As seen in the square, you have to cut it diagonally because that is how you can get two triangles. If they are equally bisected, they will form two 45-45-90 triangles. You get the hypotenuse by using the Pythagorean theorem (a^2+b^2=c^2). We are told that the side lengths of the square are 1. That means the side lengths of a and b of the triangle are 1 as well. You take (1)^2+(1)^2=c^2. That will give you c=radical 2; this is your hypotenuse. "n" means the variable used to find your sides. Since in a 45-45-90 degree triangle the sides corresponding to the 45 degree angles are the same, we can label them with "n."
In the 30-60-90 triangle, I got it by bisecting an equilateral triangle down the center. Since the sides of the equilateral are equal to 1, I knew the hypotenuse was 1. The base is 1/2 since we cut the triangle in half. I then used Pythagorean theorem to find the height which gave me a=radical 3 over 2. This translates to the normal pattern because side a is n equal to n. The hypotenuse is double that. Here we see that side a (1/2) was multiplied by 2. (2)(1/2)=1; that is our hypotenuse. To find the height, we are most familiar with n radical 3. Our n in 1/2. We multiply that by radical 3. That gives us radical 3 over 2 as our height. We use n because that's the variable we are most familiar with when we first learned about triangles in geometry. In this problem the b is n, the hypotenuse is 2n and the height is n radical 3.
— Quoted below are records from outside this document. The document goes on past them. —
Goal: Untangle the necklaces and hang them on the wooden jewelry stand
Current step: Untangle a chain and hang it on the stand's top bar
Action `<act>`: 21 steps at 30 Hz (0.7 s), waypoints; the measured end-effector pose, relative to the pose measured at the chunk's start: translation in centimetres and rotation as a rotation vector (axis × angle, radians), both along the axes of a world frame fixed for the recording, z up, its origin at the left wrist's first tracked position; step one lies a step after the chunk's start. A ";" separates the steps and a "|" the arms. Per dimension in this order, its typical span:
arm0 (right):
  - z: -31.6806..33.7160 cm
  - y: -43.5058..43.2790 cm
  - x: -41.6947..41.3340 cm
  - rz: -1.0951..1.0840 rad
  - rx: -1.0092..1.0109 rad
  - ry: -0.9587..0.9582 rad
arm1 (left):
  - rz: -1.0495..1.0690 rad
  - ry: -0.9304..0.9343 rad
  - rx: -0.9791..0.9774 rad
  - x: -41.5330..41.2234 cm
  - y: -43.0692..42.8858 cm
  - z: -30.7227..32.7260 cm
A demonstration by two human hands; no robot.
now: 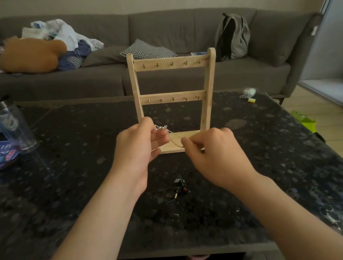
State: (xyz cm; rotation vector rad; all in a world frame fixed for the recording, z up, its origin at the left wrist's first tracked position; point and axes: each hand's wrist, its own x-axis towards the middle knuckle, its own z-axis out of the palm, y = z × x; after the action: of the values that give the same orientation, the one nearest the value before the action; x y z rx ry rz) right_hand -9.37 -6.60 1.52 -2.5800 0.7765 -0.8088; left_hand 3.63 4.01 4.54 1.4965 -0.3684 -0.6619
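One thin chain stretches slantwise, far-left to near-right, in front of the base of the wooden jewelry stand, pinched at each end by the left hand and right hand. Nearer, a dark tangle lies on the speckled table; a clear bottle stands far left.

The 2 bare arms reach forward, close together. The left hand is held up, fingers curled, pinching a thin chain. The right hand, palm down, seems to pinch its other end.
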 end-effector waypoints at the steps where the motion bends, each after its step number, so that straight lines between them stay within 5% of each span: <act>1: 0.0 0.0 0.0 -0.010 0.024 -0.011 | -0.018 -0.020 0.014 -0.1 0.0 0.0; 21: 1.0 0.2 -0.6 0.105 0.448 -0.374 | -0.306 -0.248 0.029 -0.4 0.9 -0.3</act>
State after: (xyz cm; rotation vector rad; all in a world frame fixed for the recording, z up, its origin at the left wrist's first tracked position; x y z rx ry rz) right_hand -9.97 -6.40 2.56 -1.9817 0.6165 -0.9252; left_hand 3.27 4.90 4.22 1.5693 -0.7927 -0.7246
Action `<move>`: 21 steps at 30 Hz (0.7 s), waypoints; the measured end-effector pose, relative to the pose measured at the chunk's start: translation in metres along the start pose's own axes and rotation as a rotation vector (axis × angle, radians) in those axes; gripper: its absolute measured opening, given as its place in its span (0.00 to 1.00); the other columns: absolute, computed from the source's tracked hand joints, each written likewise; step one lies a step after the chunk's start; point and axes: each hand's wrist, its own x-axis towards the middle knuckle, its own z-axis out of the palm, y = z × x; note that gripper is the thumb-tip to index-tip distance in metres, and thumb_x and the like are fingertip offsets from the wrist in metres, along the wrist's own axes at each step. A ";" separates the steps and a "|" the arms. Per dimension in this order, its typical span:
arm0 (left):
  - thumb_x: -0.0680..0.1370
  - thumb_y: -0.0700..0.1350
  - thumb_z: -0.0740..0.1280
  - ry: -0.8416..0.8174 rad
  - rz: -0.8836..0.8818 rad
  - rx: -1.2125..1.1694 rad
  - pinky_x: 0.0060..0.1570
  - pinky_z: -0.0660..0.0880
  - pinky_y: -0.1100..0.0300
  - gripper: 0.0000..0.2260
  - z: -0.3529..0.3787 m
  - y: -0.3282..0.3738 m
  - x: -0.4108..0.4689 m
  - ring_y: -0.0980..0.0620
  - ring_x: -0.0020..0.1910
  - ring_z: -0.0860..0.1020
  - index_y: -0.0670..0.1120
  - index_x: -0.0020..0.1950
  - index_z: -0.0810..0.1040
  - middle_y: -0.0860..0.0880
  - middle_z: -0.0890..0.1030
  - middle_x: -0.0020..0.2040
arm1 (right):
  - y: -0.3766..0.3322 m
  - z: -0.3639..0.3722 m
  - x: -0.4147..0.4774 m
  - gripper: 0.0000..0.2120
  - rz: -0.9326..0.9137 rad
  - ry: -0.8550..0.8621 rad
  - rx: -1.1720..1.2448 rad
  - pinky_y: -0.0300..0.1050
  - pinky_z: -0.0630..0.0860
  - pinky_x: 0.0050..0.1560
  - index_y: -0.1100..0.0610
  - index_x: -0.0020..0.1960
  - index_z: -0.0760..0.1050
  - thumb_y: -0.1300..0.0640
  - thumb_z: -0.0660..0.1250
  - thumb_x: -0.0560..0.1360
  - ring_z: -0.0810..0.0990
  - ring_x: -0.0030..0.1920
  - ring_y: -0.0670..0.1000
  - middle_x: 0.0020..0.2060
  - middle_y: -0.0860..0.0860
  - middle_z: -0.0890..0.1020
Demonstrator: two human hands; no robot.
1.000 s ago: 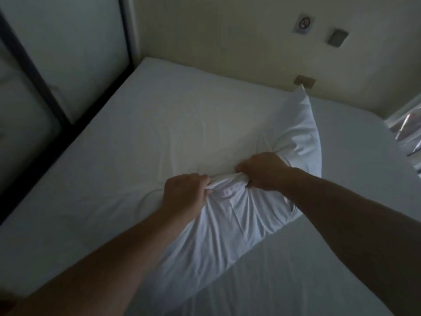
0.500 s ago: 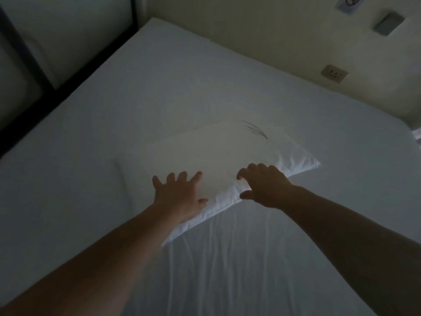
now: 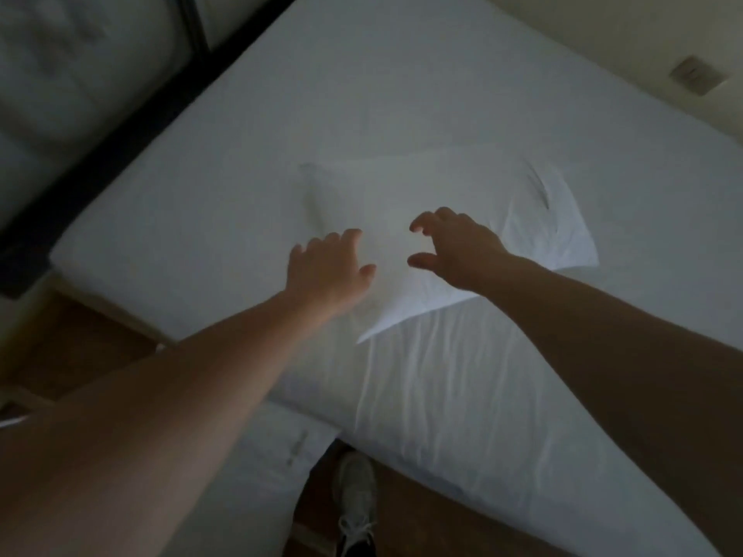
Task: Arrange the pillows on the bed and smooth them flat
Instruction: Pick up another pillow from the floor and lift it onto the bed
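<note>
Head view shows one white pillow (image 3: 422, 219) on the bed (image 3: 362, 94); left hand (image 3: 327, 269) and right hand (image 3: 454, 247) both open, holding nothing; no readable writing.

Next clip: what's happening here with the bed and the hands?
A person is making up a bed covered in a white sheet. One white pillow lies flat on the mattress. Both bare hands are open over its near edge: the left hand spread palm-down, the right hand with fingers curled, neither gripping anything. Whether they touch the fabric is unclear in the dim light. Another white pillow-like item sits low beside the bed, near the person's shoe.
</note>
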 end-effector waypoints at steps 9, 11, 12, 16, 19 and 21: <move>0.77 0.58 0.59 -0.233 -0.280 0.031 0.64 0.66 0.45 0.24 0.070 -0.186 -0.227 0.42 0.63 0.73 0.49 0.70 0.64 0.44 0.74 0.65 | -0.187 0.112 -0.072 0.30 -0.277 -0.204 -0.119 0.56 0.73 0.58 0.50 0.71 0.64 0.44 0.70 0.73 0.72 0.63 0.56 0.66 0.52 0.71; 0.77 0.59 0.59 -0.243 -0.335 -0.039 0.64 0.67 0.45 0.25 0.091 -0.218 -0.264 0.43 0.63 0.72 0.49 0.71 0.64 0.44 0.74 0.66 | -0.234 0.150 -0.081 0.31 -0.362 -0.268 -0.173 0.55 0.73 0.59 0.49 0.72 0.63 0.43 0.70 0.73 0.72 0.63 0.56 0.67 0.52 0.71; 0.77 0.60 0.59 -0.235 -0.364 -0.082 0.63 0.67 0.46 0.26 0.102 -0.232 -0.279 0.43 0.63 0.72 0.49 0.71 0.63 0.45 0.73 0.66 | -0.255 0.170 -0.084 0.32 -0.401 -0.301 -0.200 0.55 0.73 0.59 0.50 0.72 0.62 0.43 0.70 0.73 0.71 0.64 0.56 0.67 0.52 0.70; 0.75 0.62 0.61 -0.211 -0.492 -0.239 0.65 0.67 0.43 0.31 0.159 -0.289 -0.336 0.42 0.67 0.68 0.50 0.74 0.58 0.45 0.68 0.71 | -0.324 0.261 -0.091 0.38 -0.594 -0.387 -0.338 0.55 0.72 0.62 0.50 0.74 0.59 0.42 0.72 0.70 0.68 0.67 0.56 0.71 0.51 0.68; 0.73 0.64 0.66 -0.277 -0.606 -0.306 0.70 0.61 0.37 0.42 0.222 -0.336 -0.370 0.38 0.75 0.57 0.51 0.77 0.47 0.44 0.53 0.79 | -0.350 0.337 -0.093 0.45 -0.696 -0.462 -0.463 0.58 0.66 0.68 0.49 0.76 0.54 0.41 0.75 0.67 0.61 0.73 0.57 0.75 0.51 0.61; 0.68 0.65 0.71 -0.307 -0.728 -0.356 0.71 0.53 0.33 0.53 0.275 -0.362 -0.386 0.35 0.77 0.46 0.52 0.77 0.36 0.44 0.40 0.80 | -0.358 0.393 -0.088 0.52 -0.754 -0.497 -0.545 0.65 0.57 0.72 0.48 0.77 0.48 0.40 0.77 0.64 0.51 0.77 0.59 0.78 0.51 0.53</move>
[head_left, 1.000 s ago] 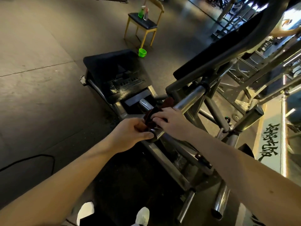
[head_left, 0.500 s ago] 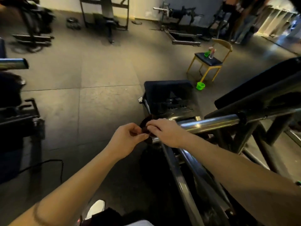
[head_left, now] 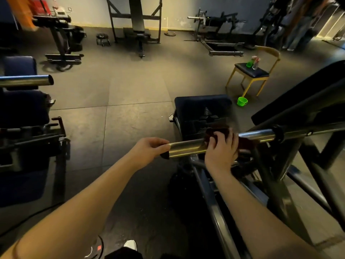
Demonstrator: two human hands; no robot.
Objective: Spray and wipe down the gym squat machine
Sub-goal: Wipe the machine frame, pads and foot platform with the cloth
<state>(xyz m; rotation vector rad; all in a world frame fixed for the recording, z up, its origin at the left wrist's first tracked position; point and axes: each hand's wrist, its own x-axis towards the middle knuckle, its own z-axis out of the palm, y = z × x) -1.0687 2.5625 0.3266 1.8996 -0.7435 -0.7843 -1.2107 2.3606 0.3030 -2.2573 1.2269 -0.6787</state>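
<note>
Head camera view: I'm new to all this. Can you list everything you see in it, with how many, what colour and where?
squat machine: one, black and steel, right
chrome bar: one, silver, centre, part of that machine
cloth: one, dark red, draped over the bar
chair: one, yellow legs, dark seat, far right
green bottle: one, on the chair seat
clear bottle: one, beside the green one
cup: one, green, on the floor by the chair
weight bench: one, black, by the back wall
left hand: fingers curled round the bar's end
right hand: grips the cloth against the bar
</note>
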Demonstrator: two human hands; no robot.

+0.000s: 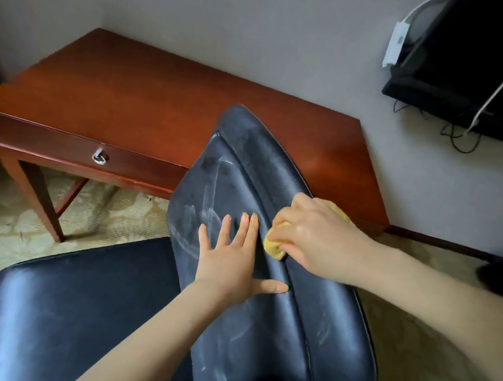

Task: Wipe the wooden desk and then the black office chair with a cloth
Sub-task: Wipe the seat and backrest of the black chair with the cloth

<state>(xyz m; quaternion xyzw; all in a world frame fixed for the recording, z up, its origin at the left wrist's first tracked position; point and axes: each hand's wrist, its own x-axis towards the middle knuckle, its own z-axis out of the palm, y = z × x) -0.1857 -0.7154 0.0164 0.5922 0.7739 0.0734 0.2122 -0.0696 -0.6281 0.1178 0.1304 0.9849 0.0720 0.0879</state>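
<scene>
Black padded leather office chair (272, 337) fills the foreground, its smeared backrest leaning toward the reddish-brown wooden desk (146, 103) against the grey wall (264, 32). Left hand (228, 260) lies flat on the backrest, fingers straight and spread. Right hand (314, 237), fingers curled, grips a bunched yellow cloth (273, 247) pressed against the backrest's seam beside it.

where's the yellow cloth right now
In the head view, the yellow cloth is bunched in the right hand, pressed against the black chair's backrest right of centre, just beside the left hand lying flat there, in front of the wooden desk.
</scene>
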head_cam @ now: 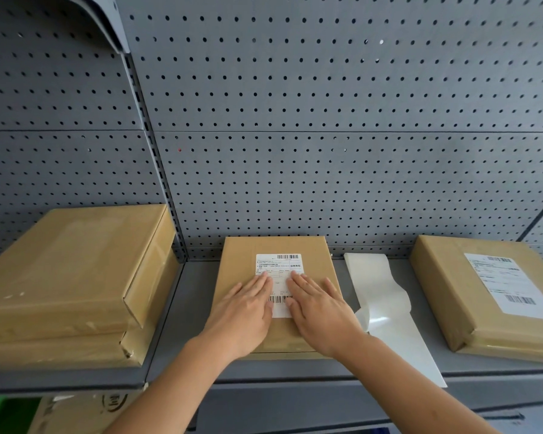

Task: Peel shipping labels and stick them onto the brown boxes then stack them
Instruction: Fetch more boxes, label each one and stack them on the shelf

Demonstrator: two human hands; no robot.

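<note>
A flat brown box (242,255) lies in the middle of the grey shelf (188,296), with a white shipping label (279,266) on its top. My left hand (245,311) and my right hand (318,311) lie flat on the box, fingers together, pressing on the label's left and right sides. Both palms are empty. Left of this box is a stack of two unlabelled brown boxes (72,264). At the right stands another brown box (445,283) that carries its own label (511,283).
A curled strip of white label backing paper (386,308) lies on the shelf between the middle and right boxes, overhanging the front edge. Grey pegboard (326,120) forms the back wall. A printed carton (85,411) sits below the shelf at lower left.
</note>
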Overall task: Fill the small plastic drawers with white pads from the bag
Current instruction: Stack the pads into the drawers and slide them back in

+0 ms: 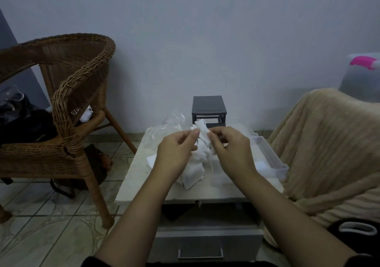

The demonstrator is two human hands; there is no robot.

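White pads (pixel 202 141): a loose clump held above the table (pixel 133 182), between both hands. Left hand (pixel 174 153) pinches the clump's upper edge with thumb and curled fingers; right hand (pixel 232 149) grips the opposite side, fingers curled in. More pads (pixel 192 176) lie heaped on the table directly below. Judged step: squaring a batch before loading. Recommend aligning the edges into a flat stack with a light pinch, since the pads look thin, soft and apt to crumple or shed singles, then lowering the stack flat into the clear drawer (pixel 274 156) to the right. That drawer is a shallow, rigid, translucent tray; something white shows inside it, identity uncertain. The bag (pixel 164 127), thin crinkled clear film, sits slumped behind the left hand. The dark drawer frame (pixel 208 107), boxy and matt, stands at the table's far edge. Wicker chair (pixel 78 81) to the left; ribbed beige blanket (pixel 324 143) to the right
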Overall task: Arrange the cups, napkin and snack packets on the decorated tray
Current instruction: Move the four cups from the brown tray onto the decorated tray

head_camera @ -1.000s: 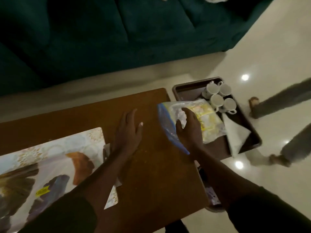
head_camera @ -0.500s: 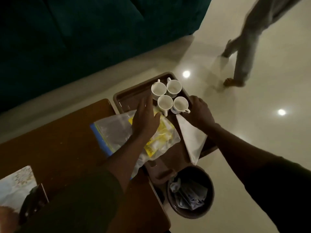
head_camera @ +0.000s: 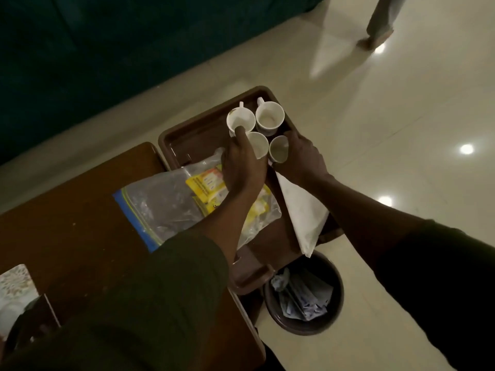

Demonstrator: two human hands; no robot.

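Note:
Several white cups stand at the far end of a brown tray [head_camera: 187, 140] that juts past the table's right edge. My left hand [head_camera: 242, 164] closes over the near-left cup [head_camera: 259, 145], its forefinger on the rim of the far-left cup [head_camera: 241, 119]. Around the near-right cup [head_camera: 278, 149] my right hand [head_camera: 301, 156] is closed. A clear zip bag [head_camera: 166, 202] with yellow snack packets [head_camera: 206, 183] lies half on the brown tray. A white napkin [head_camera: 302, 218] hangs over that tray's right rim. The decorated tray [head_camera: 13, 285] shows at the lower left edge.
The wooden table [head_camera: 80, 210] fills the lower left. A round waste bin [head_camera: 332, 311] with crumpled paper stands on the pale floor below the brown tray. A dark teal sofa [head_camera: 107, 49] runs along the back. Another person's leg [head_camera: 380, 20] is at the top right.
My left hand went from the table, over the zip bag, onto the left cups. My right hand left the bag and closed on the near-right cup. The other person walked further away.

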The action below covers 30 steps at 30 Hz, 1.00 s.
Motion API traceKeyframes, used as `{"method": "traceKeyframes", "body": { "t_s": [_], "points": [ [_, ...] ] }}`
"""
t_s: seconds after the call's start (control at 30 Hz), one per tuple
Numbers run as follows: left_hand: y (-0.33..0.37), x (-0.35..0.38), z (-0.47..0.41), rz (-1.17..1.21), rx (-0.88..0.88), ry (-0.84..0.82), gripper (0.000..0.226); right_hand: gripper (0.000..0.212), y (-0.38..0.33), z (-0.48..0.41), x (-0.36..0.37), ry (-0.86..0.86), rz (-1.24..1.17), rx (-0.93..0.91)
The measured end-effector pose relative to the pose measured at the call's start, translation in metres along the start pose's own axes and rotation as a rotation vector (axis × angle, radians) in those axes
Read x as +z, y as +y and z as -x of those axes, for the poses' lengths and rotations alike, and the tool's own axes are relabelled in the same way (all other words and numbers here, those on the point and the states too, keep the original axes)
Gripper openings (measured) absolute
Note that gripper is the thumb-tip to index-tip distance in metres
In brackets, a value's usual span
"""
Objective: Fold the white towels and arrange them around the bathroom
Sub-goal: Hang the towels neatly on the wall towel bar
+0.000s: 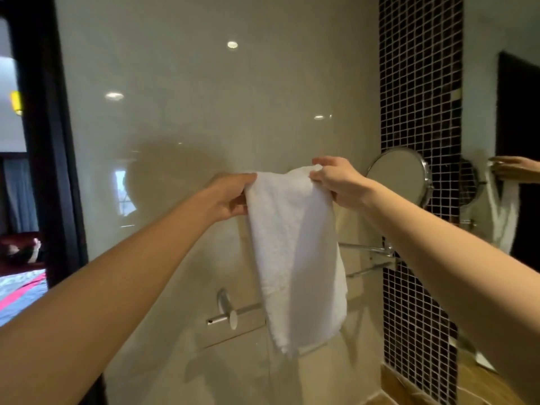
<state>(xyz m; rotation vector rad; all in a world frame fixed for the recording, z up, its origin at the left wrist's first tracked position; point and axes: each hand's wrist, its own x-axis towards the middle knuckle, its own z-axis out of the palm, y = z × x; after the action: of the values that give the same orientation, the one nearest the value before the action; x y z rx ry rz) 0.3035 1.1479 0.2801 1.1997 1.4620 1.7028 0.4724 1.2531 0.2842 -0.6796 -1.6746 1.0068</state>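
Observation:
A white towel hangs lengthwise in front of the beige wall, held up by its top edge. My left hand grips the top left corner, fingers curled round the cloth. My right hand pinches the top right corner. The towel's lower end falls in front of a chrome towel rail fixed low on the wall. Both arms are stretched forward at about the same height.
A round chrome shaving mirror on an arm juts from the black mosaic tile strip at right. A wall mirror at far right reflects my hand and towel. A dark door frame stands left, a bedroom beyond. A wooden counter lies at lower right.

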Motion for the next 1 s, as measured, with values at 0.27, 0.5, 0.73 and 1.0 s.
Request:
{"method": "traceKeyframes", "body": {
  "t_s": [0.27,0.5,0.73,1.0],
  "points": [
    [-0.004,-0.021,-0.022,0.098,0.073,0.000,0.008,0.067,0.011,-0.034,0.023,-0.004,-0.083,-0.105],
    [-0.010,-0.025,-0.032,0.065,0.099,-0.025,0.015,0.072,0.015,-0.055,0.033,-0.044,-0.138,-0.091],
    [-0.069,-0.020,-0.029,0.014,-0.073,-0.023,0.019,0.061,0.075,-0.040,0.046,-0.190,0.024,0.140],
    [-0.137,-0.033,-0.021,-0.114,-0.380,0.005,0.009,0.011,0.135,-0.016,0.050,-0.209,0.217,0.362]
  ]
}}
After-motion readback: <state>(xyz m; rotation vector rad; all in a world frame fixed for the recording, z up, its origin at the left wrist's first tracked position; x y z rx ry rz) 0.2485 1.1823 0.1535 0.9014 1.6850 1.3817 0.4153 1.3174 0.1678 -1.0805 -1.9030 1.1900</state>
INQUIRY ACTIVITY REFLECTION
that they can be made from squares and triangles. After learning the unit circle, I thought special triangles were only used in that.
Being able to derive these patterns myself aids in my learning because
I now better understand my last unit as well as understand where my values come from. Before I just had to memorize the values of each side without knowing how I got them.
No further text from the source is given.